Un baron de la drogue libéré avec ses lieutenants
En détention provisoire depuis deux ans, un narcotrafiquant et ses associés viennent d’être remis en liberté. Au grand dam des enquêteurs de la police judiciaire
Considéré comme l’un des barons de la drogue azuréen, le Niçois Christophe D., 37 ans, vient d’être libéré de prison, tout comme ses lieutenants. Les avocats de la défense (Mes Jean-Denis Flori, Audrey Vazzana, Marie Seguin et Béatrice Eyrignoux) ont demandé et obtenu l’élargissement de leurs clients après deux ans de détention provisoire. Ils restent mis en examen pour trafic de stupéfiants, association de malfaiteurs et blanchiment.

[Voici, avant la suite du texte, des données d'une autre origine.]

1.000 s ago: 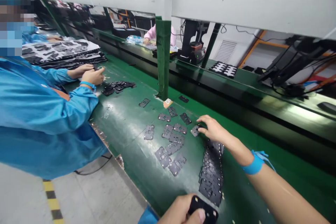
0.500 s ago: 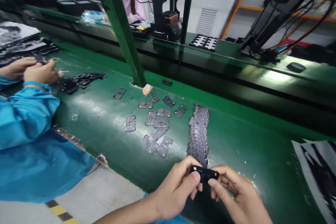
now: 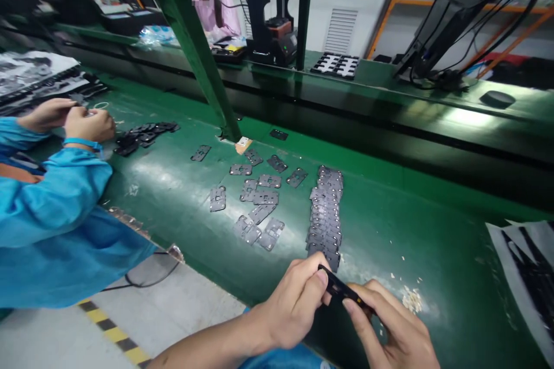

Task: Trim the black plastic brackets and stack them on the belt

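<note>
A small black part (image 3: 341, 288) is held edge-up between my two hands, low in the view. My left hand (image 3: 298, 300) pinches its left end between thumb and fingers. On its right end my right hand (image 3: 385, 323) is closed, thumb in front. Just beyond my fingers lies a long overlapping row of dark flat plates (image 3: 325, 213) on the green table (image 3: 173, 202). Several similar loose plates (image 3: 265, 197) are scattered left of that row, some overlapping.
At the left, a person in blue sleeves (image 3: 56, 184) works beside a dark pile of parts (image 3: 145, 135). A green post (image 3: 194, 40) rises from the table. Small pale scraps (image 3: 411, 300) and printed sheets (image 3: 523, 277) lie to the right. Another person in pink (image 3: 220, 11) sits beyond.
The black part has turned in my hands, its right end now lower and more of it seen edge-on. The view has shifted slightly, uncovering the pale scraps by my right hand.
</note>
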Demonstrator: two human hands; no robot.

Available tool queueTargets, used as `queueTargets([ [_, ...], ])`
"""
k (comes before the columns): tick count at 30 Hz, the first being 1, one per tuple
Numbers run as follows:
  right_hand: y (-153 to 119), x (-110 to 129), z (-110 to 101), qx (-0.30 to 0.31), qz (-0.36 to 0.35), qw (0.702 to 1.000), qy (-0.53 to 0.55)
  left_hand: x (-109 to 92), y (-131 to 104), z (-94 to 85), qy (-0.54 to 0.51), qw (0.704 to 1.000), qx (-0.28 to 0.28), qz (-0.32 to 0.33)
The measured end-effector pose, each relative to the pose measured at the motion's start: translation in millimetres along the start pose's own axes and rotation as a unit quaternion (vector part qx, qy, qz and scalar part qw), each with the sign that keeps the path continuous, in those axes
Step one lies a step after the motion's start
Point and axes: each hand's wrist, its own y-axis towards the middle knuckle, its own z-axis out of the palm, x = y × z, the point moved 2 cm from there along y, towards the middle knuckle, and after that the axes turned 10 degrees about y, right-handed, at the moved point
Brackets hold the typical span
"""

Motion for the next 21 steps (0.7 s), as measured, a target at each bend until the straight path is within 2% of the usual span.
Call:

Risque de fuite à l’étranger
La date du procès en correctionnelle, qui devrait durer au moins deux semaines, n’est toujours pas fixée mais n’interviendra sans doute pas avant la fin 2019. La décision de la chambre de l’instruction d’Aix-en-Provence résonne comme un camouflet pour le magistrat instructeur qui a vainement tenté d’obtenir un délai supplémentaire. Délai qui pouvait se justifier à la fois par le risque de fuite à l’étranger des suspects et la nécessité de nouvelles investigations. En effet, la police judiciaire de Nice a pu, avant l’été, décrypter des téléphones réputés jusqu’ici inviolables. Mais les arguments du juge d’instruction niçois n’ont pas convaincu ses pairs qui ont estimé que l’enquête, malgré ses lacunes, était bouclée. En l’absence de deux raisons cumulatives, on ne pouvait, juridiquement, garder en prison plus de deux ans des hommes présumés innocents tant qu’ils ne sont pas condamnés par le tribunal correctionnel. Chez les enquêteurs qui avaient travaillé un an avant de monter leur opération, cette décision judiciaire est très mal vécue. Même si pour Me Jean-Denis Flori, « les magistrats de la Cour d’appel n’ont fait qu’appliquer le droit ».
Plusieurs tonnes importées
La quantité de drogue importée (plusieurs tonnes) et les 500000 euros de fonds de roulement de cette entreprise prospère attestaient d’un business hors norme. Généralement, vu l’ampleur du trafic, l’information judiciaire est ouverte à la juridiction interrégionale spécialisée de Marseille. Pour d’obscures raisons, ce ne fut pas le cas dans ce dossier. L’autre solution était de mettre en examen ces trafiquants pour des faits criminels qui relèvent de la cour d’assises. La détention provisoire des suspects peut alors durer quatre ans. Mais cette option n’est jamais retenue à Nice qui préfère laisser des magistrats professionnels juger les trafiquants internationaux de (DR) drogue. Christophe D., très apprécié dans son quartier et dans le milieu du triathlon, avait déjà été condamné à quatre reprises pour trafic de stupéfiants dont la dernière fois en 2007 à une peine de huit ans d’emprisonnement. Lors de son procès, il avait été désigné comme le grossiste niçois d’un vaste réseau mené par Ahmed Kellouch, en fuite. Selon les enquêteurs, il avait immédiatement repris ses activités dès sa sortie de prison en 2011. Son train de vie, ses investissements dans plusieurs établissements de nuit, avaient d’abord éveillé la curiosité des policiers spécialisés dans les enquêtes financières. Les investigations avaient débouché sur l’arrestation de onze personnes. Près de 600 kg de cannabis, 8 kg de cocaïne, une Lamborghini, 500 000 euros en liquide ainsi qu’une quinzaine de pistolets automatiques et armes de guerre avaient été découverts lors des perquisitions effectuées en novembre 2016 dans des appartements et des garages de Nice-Nord.